Co-founders Elena Rue and Catherine Orr on being pregnant at the same time

The two co-founders were both already parents. They’d done the pregnancy thing before. Then they found out they both were pregnant again, and at the same time.

Elena Rue and Catherine Orr are co-founders of StoryMine Media, a company that creates documentary videos for mission-driven organizations. They’d been in business together for years, and were both already parents to young children. Yet they’d been able to balance being co-founders because one was always able to cover for the other one if a pregnancy came up.

This time, however, they were due within weeks of each other!

Both co-founders pregnant? Use it as a kick in the pants

Yet instead of panic and think that the business was over, they decided to talk about how to go about planning for pregnancies as entrepreneurs in a different way. They decided to use their joint pregnancies as a kick in the pants to implement changes that they’d been wanting to make as a business for years.

The intersection of entrepreneurship and pregnancy is a place I’m fascinated with at Startup Pregnant, and every interview we do shares another story of how to tackle this life design challenge in new and interesting ways.

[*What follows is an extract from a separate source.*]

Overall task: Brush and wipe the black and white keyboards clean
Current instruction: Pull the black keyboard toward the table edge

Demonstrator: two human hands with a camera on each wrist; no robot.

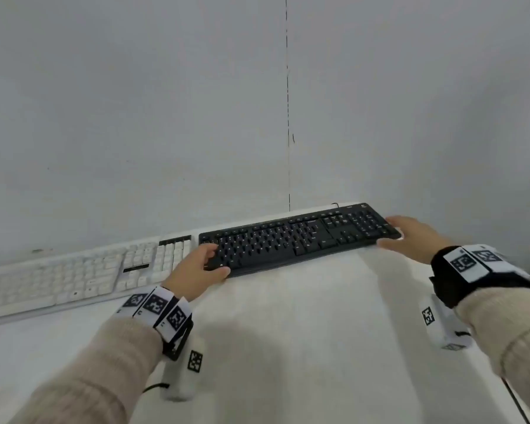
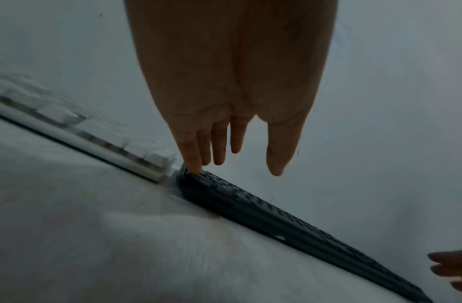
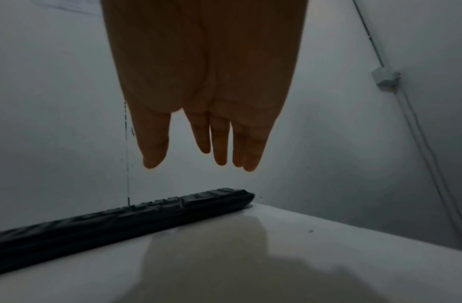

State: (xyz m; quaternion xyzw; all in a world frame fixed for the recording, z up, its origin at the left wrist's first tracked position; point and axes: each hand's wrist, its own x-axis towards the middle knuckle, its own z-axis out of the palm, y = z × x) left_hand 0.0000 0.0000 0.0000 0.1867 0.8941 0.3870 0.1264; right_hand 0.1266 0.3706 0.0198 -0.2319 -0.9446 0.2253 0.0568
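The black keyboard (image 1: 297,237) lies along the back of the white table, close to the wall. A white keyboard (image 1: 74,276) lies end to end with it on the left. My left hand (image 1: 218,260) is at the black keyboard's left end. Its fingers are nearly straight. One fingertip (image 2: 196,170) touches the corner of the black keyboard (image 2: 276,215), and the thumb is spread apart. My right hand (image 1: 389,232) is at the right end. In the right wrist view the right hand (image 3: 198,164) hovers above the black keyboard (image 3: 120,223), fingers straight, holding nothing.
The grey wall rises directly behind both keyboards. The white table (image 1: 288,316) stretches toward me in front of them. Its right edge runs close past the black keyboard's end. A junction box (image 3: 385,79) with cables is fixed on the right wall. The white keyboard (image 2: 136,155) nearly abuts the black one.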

How can we make business better because of pregnancy? What if we looked at our bodies slowing down or our need for rest not as a curse on business, but as a fascinating opportunity for renovation and re-design?

Not that we’re saying this is easy

None of us are saying that this is easy or wonderful to go through—change sometimes feels like it comes through with a sledgehammer—but it is, in some cases, an opportunity for growth and leveling up.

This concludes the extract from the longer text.